_Task item_
Your copy should match the listing below exactly, except that it holds no images.

_Material provided_

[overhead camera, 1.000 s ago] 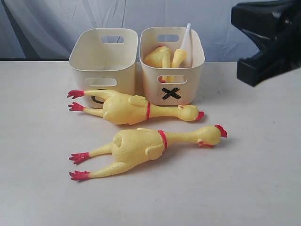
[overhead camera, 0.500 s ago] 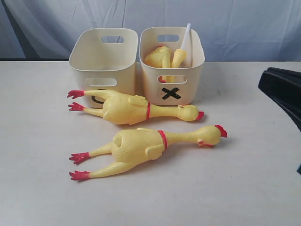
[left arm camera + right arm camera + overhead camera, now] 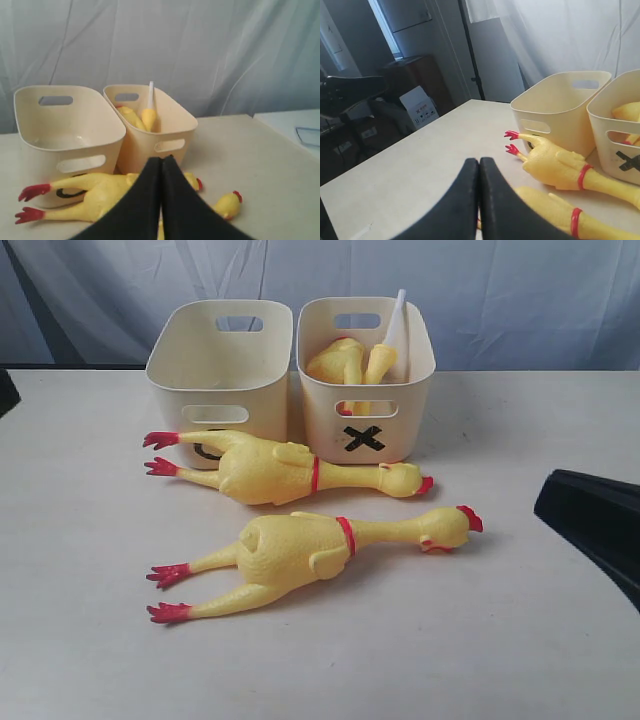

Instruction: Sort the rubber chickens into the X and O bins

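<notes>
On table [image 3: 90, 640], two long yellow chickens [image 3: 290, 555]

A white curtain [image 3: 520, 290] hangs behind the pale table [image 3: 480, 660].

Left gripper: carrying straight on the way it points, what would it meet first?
Probably the front wall of the X bin, passing over the long chicken lying before it; depth is unclear, so it might clip that chicken first.
</notes>
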Robot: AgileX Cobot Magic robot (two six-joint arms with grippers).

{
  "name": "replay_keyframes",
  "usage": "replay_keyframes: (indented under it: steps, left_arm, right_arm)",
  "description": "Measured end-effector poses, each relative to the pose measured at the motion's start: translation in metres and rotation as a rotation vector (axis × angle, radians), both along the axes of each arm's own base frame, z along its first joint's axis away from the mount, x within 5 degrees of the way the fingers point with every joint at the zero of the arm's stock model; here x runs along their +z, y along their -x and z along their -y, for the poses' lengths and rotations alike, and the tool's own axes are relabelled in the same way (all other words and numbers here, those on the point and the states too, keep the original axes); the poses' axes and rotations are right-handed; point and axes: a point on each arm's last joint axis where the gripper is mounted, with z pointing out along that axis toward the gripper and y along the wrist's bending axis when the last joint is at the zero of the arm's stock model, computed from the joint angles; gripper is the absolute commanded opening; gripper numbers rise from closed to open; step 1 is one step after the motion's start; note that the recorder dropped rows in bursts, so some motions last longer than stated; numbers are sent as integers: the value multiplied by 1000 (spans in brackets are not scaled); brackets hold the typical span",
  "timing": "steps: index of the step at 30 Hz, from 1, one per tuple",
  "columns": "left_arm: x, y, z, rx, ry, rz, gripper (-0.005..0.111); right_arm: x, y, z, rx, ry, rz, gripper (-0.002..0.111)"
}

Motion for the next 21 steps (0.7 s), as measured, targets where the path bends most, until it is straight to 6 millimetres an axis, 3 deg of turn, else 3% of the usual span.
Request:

_Answer for the task_
[overhead camera, 1.000 s ago] 
[overhead camera, 0.500 s ago] 
[left arm camera + right arm camera + overhead camera, now] 

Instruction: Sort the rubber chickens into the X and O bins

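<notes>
On table [image 3: 90, 640], two long yellow chickens [image 3: 290, 555]

A white curtain [image 3: 520, 290] hangs behind the pale table [image 3: 480, 660].

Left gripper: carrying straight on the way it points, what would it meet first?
Probably the front wall of the X bin, passing over the long chicken lying before it; depth is unclear, so it might clip that chicken first.
</notes>
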Robot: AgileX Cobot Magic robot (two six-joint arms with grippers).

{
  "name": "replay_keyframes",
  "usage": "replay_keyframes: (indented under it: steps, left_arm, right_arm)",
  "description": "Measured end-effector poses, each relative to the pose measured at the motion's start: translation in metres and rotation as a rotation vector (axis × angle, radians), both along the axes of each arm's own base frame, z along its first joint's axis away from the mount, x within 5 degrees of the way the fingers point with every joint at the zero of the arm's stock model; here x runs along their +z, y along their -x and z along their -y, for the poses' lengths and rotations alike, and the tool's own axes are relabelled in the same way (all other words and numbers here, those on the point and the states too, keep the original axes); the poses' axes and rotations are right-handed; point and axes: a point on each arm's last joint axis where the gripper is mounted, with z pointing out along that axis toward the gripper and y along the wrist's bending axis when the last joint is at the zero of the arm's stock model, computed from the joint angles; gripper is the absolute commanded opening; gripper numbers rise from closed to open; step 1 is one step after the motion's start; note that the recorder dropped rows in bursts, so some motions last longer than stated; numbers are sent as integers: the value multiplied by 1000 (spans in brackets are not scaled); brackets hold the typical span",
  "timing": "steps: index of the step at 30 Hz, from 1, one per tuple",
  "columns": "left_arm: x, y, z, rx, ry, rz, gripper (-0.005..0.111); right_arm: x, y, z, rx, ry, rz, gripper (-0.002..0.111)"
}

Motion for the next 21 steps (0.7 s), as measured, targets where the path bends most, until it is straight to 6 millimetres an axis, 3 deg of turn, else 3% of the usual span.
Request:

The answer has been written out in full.